В корявых руках человек держал длинную легкую палку, за спиной висел видавший виды вещевой мешок, но оружия при нем не было.
Янковский велел Сину остановить отряд на привал и предложил задержанному сесть. Пожилой поджарый таежник с редкими «дождичком» усами и бородкой держался спокойно, с достоинством. Ломано, но понятно объяснялся по-русски. Дружинники уже назвали ему имя начальника, он знал, к кому обращается, и, поклонившись, заговорил:
— Здравствуй, здравствуй, капитан. Давно слушал: Нэнуни, Нэнуни, только еще не видал… Слушай, твои люди все врешь говорят, неправно говорят. Наша шпиона нету. Моя фамилия Чжан Фу. Наша люди — тазы, хунхуза никогда помогай нету. Наша люди его шибко не люби, шибко боиса…
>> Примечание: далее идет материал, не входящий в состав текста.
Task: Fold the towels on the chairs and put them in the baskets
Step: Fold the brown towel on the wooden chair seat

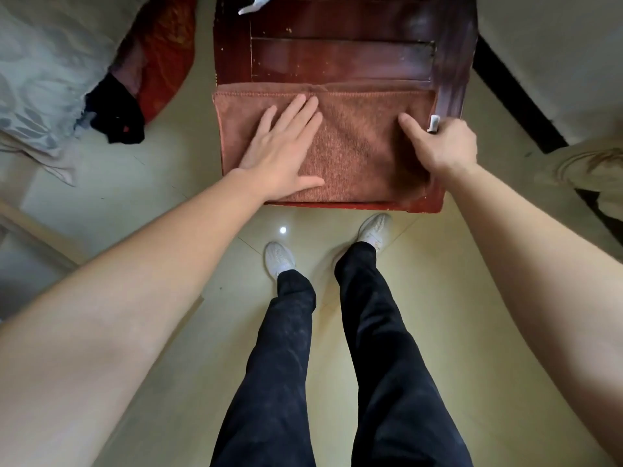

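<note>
A rust-brown towel (357, 143) lies folded flat on the seat of a dark red wooden chair (340, 59). My left hand (286, 146) presses flat on the towel's left half, fingers straight and spread. My right hand (441, 146) grips the towel's right edge, thumb on top and fingers curled under; a small white tag (434, 123) sticks up beside it. No basket is in view.
A grey patterned cloth (43, 79) and dark and red fabrics (135, 96) lie on the floor at the left. My legs and white shoes (279, 257) stand on cream tiles before the chair. A beige bundle (590, 170) sits at the right.
</note>
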Tool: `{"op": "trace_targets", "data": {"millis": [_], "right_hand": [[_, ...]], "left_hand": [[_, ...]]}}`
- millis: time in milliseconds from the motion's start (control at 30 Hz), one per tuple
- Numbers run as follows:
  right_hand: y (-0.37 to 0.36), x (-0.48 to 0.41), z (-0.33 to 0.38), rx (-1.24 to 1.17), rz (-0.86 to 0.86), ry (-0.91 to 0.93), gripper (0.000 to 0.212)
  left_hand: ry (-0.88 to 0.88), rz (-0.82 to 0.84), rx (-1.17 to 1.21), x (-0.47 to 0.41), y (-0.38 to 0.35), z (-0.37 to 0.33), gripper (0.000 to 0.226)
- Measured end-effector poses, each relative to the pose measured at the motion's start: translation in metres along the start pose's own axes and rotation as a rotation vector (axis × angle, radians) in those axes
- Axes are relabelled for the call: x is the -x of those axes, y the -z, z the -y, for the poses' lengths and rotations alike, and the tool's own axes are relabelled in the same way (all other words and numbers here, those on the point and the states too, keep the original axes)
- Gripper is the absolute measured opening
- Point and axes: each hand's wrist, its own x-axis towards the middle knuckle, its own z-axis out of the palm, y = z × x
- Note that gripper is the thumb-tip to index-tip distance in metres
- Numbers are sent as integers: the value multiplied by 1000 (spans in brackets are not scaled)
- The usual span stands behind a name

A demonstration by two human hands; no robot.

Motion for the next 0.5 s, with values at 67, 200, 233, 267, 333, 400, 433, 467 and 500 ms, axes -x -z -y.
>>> {"op": "trace_targets", "data": {"millis": [67,200,233,267,333,400,433,467,500], "right_hand": [[2,-3,-8,-48,25,30,63],[15,-8,-25,-291,114,-26,57],[20,-9,-28,-337,128,-39,52],[23,-9,-32,-383,137,-52,48],[32,-11,-40,-464,152,-82,46],[39,-9,-43,-518,175,-97,53],[43,-8,-43,-542,192,-86,51],[48,-5,-42,-558,215,-67,44],[53,0,-38,-565,240,-39,35]], "left_hand": [[-4,9,-46,-11,-2,-6,115],[13,43,-66,-23,-1,-19,122],[24,51,-69,-25,-1,-24,124],[40,56,-71,-26,-2,-30,125],[82,51,-50,-30,-4,-44,128],[130,60,-5,-35,-4,-52,129],[143,70,14,-37,-3,-54,129],[146,84,23,-37,-1,-55,130],[140,93,34,-37,1,-54,129]]}}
— А что вы в лесу делаете?
— Наша люди — как охотника. Зимой маленько звери лови: кабарга, соболи, колонка, белка… Теперь, осень, корни копай. Вы слыхал такой корни — банчуй? Русска говори — женьшень, корейца говори — инсам. Давай садится, тебе надо корни посмотри! Это самый первый лекарства…
Все расселись вокруг. Кто на валежину, кто просто по-азиатски на корточках. Большинство корейцев было знакомо с женьшенем, европейцы видели его впервые.
Таза снял из-за спины котомку, развязал и вынул согнутый из цельного куска кедровой коры перевязанный лыком продолговатый коробок. Не торопясь размотал лыковую обвязку, развел в стороны сложенные внутрь концы коры. Дно этого коробка было устлано мхом, на котором лежали странные желтоватые корешки. Они чем-то напоминали человека: головка, шейка, туловище. Ответвления, похожие на конечности человеческого тела, заканчивались мелкими корешками-мочками в виде бороды. Легендарные корни. Глядя на них казалось, что они вот-вот должны зашевелиться… — Ты что, один в лесу? — спросил Янковский.